Reputation: 1
I'm trying to match 2 columns of ~50.000 instances with Fuzzywuzzy. Column A (companies) contains company names, with some typos. Column B (correct) contains the correct company names.
I'm trying to match the typo ones with correct ones. When running my script below, the kernel keeps executing for hours & doesn't provide a result.
Any ideas on how to improve?
Many thanks!
Update link to files: https://fromsmash.com/STLz.VEub2-ct
import pandas as pd
from fuzzywuzzy import process, fuzz
import matplotlib.pyplot as plt
correct = pd.read_excel("correct.xlsx")
companies = pd.read_excel("companies2.xlsx")
actual_comp = []
similarity = []
for i in companies.Customers:
ratio = process.extract(i, correct.Correct, limit=1)
actual_comp.append(ratio[0][0])
similarity.append(ratio[0][1])
companies['actual_company'] = pd.Series(actual_comp)

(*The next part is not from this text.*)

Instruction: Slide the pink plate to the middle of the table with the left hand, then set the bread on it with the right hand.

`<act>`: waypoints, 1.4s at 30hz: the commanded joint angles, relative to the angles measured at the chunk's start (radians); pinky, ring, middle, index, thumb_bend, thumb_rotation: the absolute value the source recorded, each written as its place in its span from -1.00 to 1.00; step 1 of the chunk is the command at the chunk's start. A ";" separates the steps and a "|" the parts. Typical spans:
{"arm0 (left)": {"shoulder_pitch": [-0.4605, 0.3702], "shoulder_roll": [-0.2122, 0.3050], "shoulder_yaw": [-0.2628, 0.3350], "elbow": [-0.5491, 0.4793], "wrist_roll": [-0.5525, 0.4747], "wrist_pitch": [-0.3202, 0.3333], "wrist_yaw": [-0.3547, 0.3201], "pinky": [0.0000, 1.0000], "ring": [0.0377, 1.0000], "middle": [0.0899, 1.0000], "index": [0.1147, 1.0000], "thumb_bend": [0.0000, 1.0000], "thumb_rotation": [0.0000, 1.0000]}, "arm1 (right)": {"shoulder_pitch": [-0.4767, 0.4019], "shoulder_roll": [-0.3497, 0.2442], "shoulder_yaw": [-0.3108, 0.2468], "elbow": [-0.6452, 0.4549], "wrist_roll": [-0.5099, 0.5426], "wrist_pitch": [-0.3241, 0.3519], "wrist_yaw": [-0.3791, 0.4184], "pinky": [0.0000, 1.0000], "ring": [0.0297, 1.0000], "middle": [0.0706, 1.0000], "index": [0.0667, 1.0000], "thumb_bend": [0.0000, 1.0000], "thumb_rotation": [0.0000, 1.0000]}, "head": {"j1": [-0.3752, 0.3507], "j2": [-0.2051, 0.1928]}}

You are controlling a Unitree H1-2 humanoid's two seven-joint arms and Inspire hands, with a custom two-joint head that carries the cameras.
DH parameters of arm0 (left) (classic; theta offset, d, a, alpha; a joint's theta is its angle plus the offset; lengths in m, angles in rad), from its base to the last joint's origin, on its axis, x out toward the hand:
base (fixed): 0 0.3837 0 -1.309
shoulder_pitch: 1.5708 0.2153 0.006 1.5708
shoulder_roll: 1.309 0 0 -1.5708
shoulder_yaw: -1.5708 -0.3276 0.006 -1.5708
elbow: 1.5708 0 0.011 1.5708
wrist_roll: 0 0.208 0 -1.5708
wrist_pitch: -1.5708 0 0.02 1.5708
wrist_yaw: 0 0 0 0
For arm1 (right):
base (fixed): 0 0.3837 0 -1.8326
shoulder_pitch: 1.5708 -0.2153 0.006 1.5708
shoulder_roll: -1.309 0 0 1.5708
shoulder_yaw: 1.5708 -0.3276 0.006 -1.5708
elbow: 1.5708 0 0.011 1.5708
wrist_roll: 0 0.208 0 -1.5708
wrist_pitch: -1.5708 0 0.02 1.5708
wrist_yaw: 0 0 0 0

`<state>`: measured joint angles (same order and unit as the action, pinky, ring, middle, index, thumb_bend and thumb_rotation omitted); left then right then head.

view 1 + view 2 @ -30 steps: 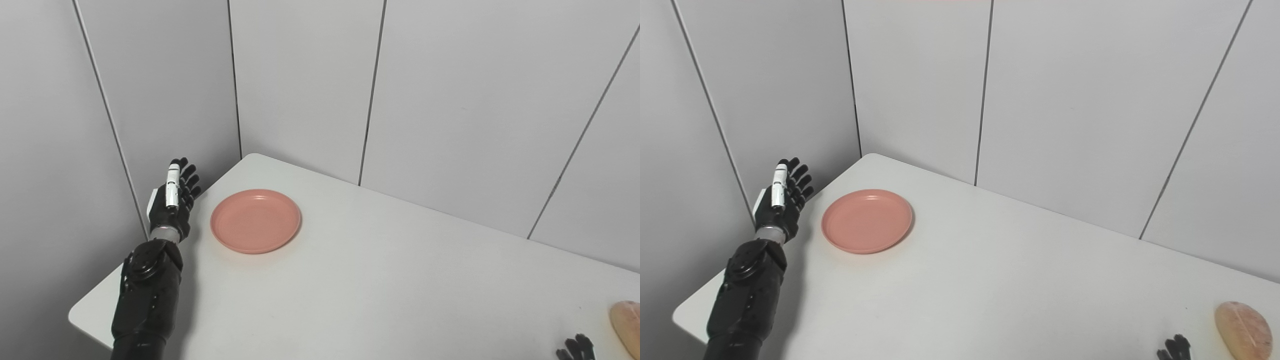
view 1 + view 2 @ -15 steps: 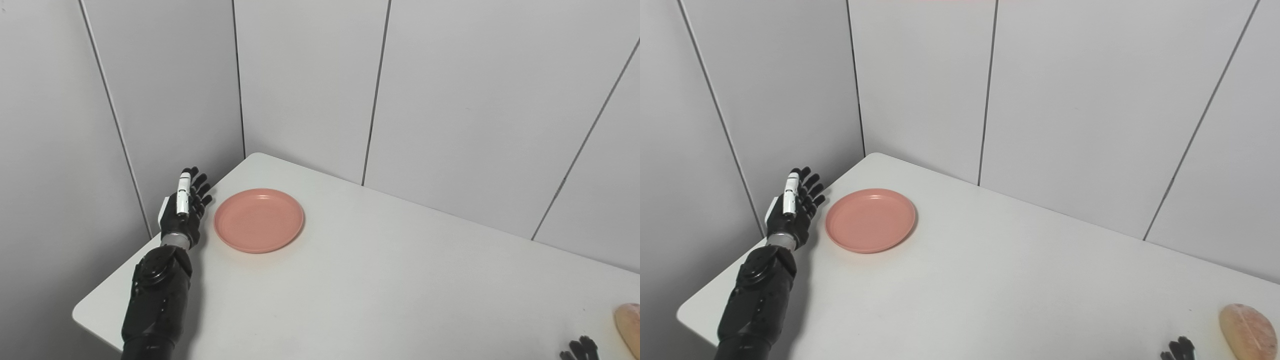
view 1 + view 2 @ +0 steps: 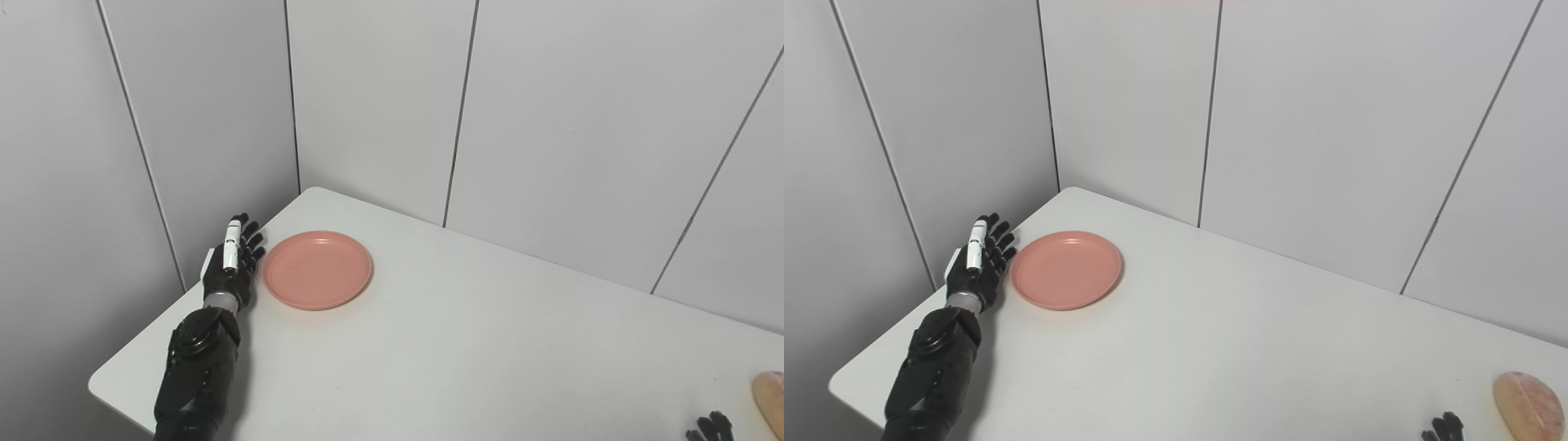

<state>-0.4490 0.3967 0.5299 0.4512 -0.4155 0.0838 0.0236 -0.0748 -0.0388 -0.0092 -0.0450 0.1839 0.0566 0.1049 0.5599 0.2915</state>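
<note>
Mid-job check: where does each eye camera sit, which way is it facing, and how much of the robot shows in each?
Left eye view: on the head, looking down at the table corner; shows the left hand, open beside the pink plate, and the right hand fingertips; bread cut by the frame edge.
Right eye view: beside it, same heading from slightly rightward; same arm and fingertips, bread whole.
Shared: plate, table, panelled walls, both hands.

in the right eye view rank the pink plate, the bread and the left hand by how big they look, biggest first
1. The round pink plate covers the most picture area.
2. The black left hand, open beside the plate's left rim, and the tan oval bread look about alike; the bread lies nearer the camera, so I won't rank them.
</note>
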 commanded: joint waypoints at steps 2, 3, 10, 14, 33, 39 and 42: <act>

companies['similarity'] = pd.Series(similarity)
companies.head(10)
Upvotes: 0
Views: 776
Reputation: 3265
There are a couple of things you can change to improve the performance:
Use Rapidfuzz instead of Fuzzywuzzy, since it implements the same algorithms, but is quite a bit faster (I am the author)
The process functions are preprocessing all strings you pass to them (lowercases them, removes non alpha numeric characters and trims whitespaces). Right now your preprocessing correct.Correct
len(companies.Customers)
times, which costs a lot of time and could be done once in front of the loop instead
Your only using the best match, so it is better to use process.extractOne
instead of process.extract
. This is more readable and inside extractOne rapidfuzz is using the results of previous comparision to improve the performance
The following snippet implements these changes for your code. Keep in mind, that your still performing 50k^2 comparisions, so while this should be a lot faster than your current solution it will still take a while.
import pandas as pd
from rapidfuzz import process, fuzz, utils
import matplotlib.pyplot as plt
correct = pd.read_excel("correct.xlsx")
companies = pd.read_excel("companies2.xlsx")
actual_comp = []
similarity = []
company_mapping = {company: utils.default_process(company) for company in correct.Correct}
for customer in companies.Customers:
_, score, comp = process.extractOne(
utils.default_process(customer),
company_mapping,
processor=None)
actual_comp.append(comp)
similarity.append(score)
companies['actual_company'] = pd.Series(actual_comp)
companies['similarity'] = pd.Series(similarity)
companies.head(10)
Out of interest I performed a quick benchmark calculating the average runtime when using your datasets. On my machine each lookup requires around 1 second with this solution (so a total of around 4.7 hours), while your previous solution took around 55 seconds per lookup (so a total of around 10.8 days).
Upvotes: 1